> WHAT THE EXERCISE ASKS:
Scan the lines below for "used"; report the number of lines that contain it, and only that.

> DATA FOR THIS TASK:

○ ○ ○

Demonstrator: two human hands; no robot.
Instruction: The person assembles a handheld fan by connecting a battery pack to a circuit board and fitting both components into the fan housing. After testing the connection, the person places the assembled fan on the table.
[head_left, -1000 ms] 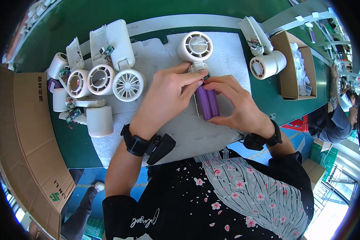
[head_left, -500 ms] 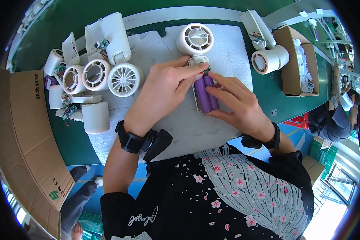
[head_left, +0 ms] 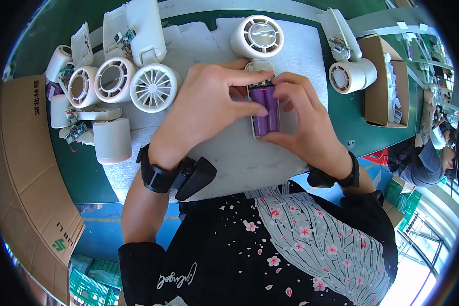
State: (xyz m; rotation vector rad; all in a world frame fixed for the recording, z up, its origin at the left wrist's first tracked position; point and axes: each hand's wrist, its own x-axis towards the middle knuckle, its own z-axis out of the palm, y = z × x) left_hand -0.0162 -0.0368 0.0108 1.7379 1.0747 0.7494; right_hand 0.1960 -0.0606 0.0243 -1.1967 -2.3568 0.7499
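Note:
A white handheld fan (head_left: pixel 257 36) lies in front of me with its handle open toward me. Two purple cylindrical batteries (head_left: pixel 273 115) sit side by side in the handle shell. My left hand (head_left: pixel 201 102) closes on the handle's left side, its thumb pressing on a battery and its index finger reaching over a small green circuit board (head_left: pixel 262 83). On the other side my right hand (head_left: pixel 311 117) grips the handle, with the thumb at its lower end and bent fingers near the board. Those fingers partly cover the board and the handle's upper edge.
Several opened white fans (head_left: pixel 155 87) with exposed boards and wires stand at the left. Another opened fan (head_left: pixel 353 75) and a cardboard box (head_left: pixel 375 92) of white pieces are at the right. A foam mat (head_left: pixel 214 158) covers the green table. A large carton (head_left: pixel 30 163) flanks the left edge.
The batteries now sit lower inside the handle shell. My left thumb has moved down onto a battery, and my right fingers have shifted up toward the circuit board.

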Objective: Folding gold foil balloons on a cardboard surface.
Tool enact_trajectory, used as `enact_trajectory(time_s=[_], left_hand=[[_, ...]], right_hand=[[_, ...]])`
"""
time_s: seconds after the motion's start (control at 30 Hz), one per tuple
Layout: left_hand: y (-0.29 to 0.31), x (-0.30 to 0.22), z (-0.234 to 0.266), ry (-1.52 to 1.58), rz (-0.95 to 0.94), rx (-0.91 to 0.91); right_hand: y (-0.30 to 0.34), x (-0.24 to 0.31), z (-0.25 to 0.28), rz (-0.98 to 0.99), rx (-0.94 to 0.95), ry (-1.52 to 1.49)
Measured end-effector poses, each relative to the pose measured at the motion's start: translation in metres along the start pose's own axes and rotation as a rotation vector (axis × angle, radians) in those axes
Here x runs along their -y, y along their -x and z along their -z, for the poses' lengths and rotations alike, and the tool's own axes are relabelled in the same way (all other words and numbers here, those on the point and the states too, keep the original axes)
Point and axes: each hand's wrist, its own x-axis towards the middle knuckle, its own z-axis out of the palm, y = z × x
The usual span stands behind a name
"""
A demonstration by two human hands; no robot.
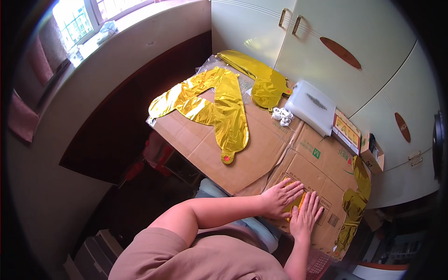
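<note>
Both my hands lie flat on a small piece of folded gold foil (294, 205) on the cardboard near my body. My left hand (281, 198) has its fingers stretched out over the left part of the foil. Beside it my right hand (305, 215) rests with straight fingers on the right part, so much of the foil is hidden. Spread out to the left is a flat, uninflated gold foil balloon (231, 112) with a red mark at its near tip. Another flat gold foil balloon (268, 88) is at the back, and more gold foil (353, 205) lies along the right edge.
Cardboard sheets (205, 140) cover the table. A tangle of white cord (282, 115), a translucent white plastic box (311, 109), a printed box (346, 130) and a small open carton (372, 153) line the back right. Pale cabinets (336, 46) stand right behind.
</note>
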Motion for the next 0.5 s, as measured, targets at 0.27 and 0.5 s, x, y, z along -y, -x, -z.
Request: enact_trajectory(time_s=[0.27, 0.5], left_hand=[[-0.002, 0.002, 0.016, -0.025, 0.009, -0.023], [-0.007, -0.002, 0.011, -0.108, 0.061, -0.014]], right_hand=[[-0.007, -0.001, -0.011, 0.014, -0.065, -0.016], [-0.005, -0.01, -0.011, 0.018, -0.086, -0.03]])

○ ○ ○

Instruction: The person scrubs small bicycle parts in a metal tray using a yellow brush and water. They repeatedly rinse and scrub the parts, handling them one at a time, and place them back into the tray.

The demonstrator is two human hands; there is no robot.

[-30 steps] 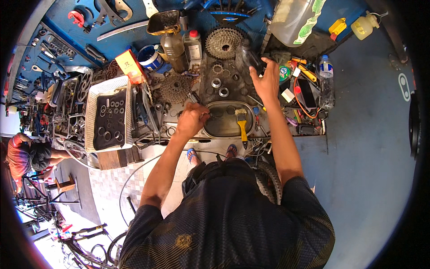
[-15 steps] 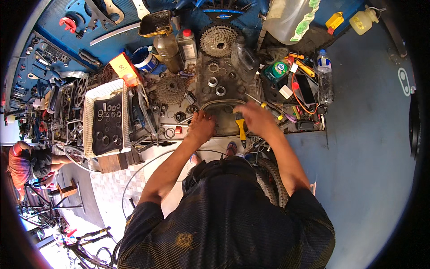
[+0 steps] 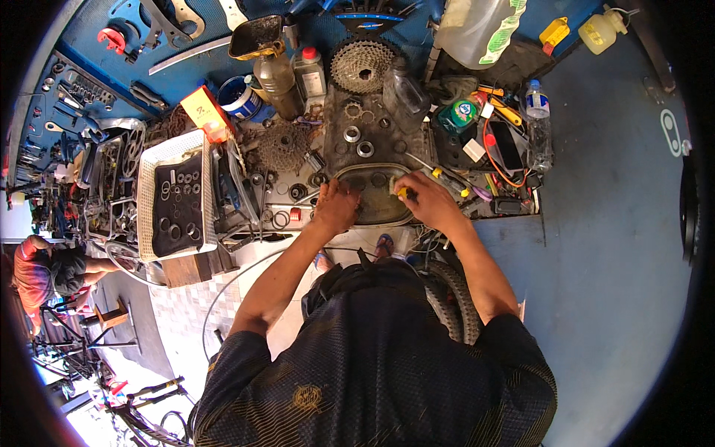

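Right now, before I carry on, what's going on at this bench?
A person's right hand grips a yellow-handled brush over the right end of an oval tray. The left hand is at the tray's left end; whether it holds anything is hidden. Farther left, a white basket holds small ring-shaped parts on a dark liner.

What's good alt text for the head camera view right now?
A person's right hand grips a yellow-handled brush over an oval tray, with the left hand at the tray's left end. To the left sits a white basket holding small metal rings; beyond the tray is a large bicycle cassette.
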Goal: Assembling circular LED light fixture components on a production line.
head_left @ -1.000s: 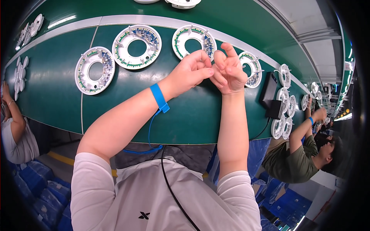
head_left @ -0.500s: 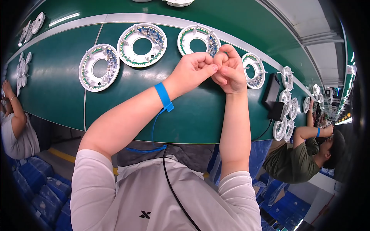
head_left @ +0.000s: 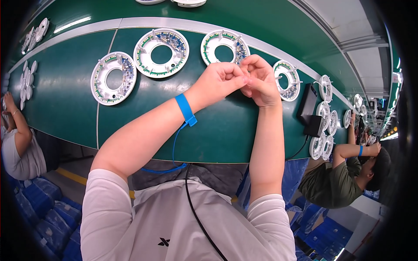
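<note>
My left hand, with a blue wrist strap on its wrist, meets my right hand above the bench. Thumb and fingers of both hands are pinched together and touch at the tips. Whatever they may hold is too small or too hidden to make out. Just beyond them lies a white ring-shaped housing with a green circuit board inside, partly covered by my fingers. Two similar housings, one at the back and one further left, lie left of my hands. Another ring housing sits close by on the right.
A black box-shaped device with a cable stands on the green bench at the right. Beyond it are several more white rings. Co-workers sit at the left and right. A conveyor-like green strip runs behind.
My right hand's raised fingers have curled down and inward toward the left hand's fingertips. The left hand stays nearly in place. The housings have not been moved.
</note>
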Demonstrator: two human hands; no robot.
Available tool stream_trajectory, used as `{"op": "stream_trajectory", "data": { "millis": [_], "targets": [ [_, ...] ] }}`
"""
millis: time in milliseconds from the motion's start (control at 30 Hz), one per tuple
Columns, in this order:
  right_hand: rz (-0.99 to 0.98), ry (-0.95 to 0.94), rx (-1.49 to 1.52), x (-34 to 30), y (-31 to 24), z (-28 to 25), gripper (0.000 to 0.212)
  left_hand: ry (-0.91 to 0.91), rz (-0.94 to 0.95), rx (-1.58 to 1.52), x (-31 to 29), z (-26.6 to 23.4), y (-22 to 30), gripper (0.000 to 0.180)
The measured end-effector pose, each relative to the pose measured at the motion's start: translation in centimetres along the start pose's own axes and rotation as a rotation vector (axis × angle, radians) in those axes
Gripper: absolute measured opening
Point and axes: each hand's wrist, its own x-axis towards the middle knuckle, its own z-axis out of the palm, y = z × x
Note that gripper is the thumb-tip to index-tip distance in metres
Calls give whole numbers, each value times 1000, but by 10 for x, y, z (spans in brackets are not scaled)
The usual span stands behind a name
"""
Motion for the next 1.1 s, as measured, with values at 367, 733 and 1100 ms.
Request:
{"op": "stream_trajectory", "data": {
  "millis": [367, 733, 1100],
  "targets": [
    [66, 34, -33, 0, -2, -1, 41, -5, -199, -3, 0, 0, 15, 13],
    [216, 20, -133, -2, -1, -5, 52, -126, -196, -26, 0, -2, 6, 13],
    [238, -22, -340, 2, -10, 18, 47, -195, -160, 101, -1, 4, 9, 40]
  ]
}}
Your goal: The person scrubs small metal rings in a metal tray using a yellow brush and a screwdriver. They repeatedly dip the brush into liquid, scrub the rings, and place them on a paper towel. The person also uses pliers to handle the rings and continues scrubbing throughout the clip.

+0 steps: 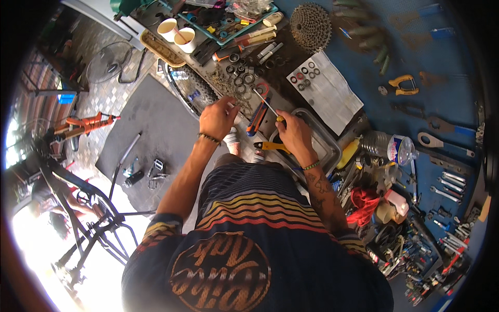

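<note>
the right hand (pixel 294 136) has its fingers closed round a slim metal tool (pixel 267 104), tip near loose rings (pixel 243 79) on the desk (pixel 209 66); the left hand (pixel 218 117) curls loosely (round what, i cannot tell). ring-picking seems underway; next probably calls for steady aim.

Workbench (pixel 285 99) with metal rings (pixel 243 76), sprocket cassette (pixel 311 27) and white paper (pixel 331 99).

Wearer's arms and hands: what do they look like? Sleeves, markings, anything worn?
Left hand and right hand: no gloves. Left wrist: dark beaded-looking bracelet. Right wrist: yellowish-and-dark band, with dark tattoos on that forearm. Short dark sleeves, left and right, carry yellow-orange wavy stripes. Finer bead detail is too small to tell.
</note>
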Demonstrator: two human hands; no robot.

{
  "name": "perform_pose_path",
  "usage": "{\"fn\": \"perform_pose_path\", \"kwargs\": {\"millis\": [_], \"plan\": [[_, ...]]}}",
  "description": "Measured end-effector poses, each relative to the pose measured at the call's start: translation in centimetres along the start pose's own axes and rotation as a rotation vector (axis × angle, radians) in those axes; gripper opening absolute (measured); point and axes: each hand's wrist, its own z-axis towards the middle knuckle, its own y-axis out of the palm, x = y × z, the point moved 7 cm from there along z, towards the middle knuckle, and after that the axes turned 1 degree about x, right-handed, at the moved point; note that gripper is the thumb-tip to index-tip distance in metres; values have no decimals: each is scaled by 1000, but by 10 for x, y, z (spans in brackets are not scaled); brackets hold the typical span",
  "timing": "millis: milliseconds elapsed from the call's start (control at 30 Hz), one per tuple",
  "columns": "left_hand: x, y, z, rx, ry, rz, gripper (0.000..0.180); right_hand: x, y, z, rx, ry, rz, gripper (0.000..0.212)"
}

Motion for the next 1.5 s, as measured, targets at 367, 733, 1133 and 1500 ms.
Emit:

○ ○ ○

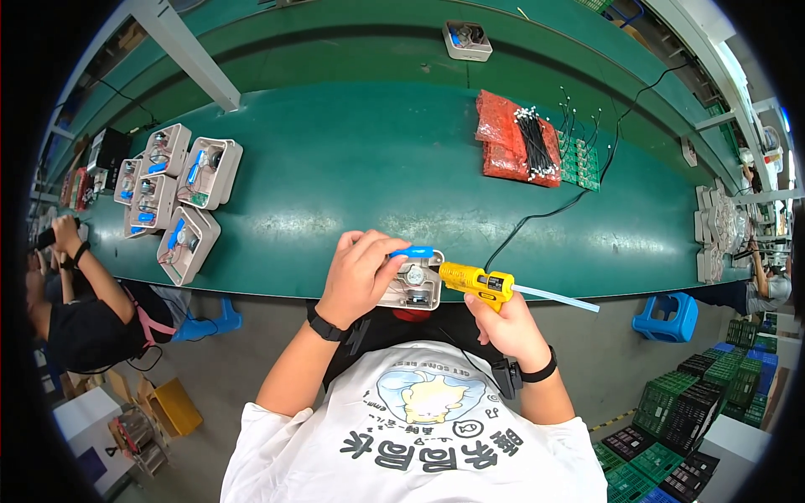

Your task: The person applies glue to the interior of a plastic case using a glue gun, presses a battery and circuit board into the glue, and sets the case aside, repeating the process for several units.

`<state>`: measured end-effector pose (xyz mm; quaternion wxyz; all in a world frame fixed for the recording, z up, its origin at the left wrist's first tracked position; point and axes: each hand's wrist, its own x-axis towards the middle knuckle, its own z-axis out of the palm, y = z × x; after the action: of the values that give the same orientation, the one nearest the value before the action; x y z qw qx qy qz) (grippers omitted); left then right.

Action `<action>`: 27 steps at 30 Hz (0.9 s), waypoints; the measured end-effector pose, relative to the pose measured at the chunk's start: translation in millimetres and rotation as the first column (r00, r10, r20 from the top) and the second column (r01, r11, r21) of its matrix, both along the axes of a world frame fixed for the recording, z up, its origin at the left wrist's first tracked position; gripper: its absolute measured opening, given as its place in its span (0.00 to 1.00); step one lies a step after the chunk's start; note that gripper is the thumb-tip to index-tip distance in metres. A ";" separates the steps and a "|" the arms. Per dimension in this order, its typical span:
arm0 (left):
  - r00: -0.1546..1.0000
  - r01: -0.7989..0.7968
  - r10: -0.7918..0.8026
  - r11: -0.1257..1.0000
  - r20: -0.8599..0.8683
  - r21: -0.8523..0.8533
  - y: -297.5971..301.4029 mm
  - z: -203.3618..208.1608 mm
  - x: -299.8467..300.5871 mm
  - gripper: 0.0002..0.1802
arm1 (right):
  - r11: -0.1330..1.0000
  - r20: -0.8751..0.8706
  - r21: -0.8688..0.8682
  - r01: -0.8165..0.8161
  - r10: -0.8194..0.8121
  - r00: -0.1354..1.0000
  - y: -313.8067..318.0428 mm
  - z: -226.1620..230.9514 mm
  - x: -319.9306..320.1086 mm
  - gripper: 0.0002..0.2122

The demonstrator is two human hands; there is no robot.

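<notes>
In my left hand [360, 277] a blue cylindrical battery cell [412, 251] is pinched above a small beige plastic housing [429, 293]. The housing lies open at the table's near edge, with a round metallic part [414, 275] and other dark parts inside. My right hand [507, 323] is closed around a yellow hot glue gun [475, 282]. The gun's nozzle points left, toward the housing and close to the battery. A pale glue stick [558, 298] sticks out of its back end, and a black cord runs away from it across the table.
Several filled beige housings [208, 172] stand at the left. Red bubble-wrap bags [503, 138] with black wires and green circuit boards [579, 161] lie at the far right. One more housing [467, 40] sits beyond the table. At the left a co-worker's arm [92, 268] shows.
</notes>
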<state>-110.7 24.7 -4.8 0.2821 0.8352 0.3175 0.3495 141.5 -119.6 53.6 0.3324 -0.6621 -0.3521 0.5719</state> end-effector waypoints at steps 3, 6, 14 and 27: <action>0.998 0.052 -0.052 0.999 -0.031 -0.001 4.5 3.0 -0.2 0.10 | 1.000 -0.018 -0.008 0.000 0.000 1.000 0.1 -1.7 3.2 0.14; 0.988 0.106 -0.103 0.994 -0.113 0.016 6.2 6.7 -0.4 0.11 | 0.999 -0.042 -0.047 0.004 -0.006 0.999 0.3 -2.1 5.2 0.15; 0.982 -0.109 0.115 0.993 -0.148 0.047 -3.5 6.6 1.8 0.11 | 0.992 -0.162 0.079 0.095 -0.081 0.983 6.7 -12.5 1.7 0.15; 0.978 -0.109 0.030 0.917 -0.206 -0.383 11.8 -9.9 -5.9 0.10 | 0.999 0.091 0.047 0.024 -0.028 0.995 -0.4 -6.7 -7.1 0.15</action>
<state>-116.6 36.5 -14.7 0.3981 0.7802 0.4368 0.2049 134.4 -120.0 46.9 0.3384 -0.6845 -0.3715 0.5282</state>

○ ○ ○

> SOLUTION FOR THIS EXERCISE:
2